:: DATASET SECTION ::

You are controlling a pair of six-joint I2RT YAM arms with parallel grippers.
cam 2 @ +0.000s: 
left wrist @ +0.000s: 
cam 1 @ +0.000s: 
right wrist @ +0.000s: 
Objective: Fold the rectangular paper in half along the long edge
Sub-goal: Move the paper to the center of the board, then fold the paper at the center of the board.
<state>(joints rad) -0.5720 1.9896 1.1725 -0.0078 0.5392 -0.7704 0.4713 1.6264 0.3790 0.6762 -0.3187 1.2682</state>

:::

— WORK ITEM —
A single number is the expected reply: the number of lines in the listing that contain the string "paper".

— TASK SOLUTION —
2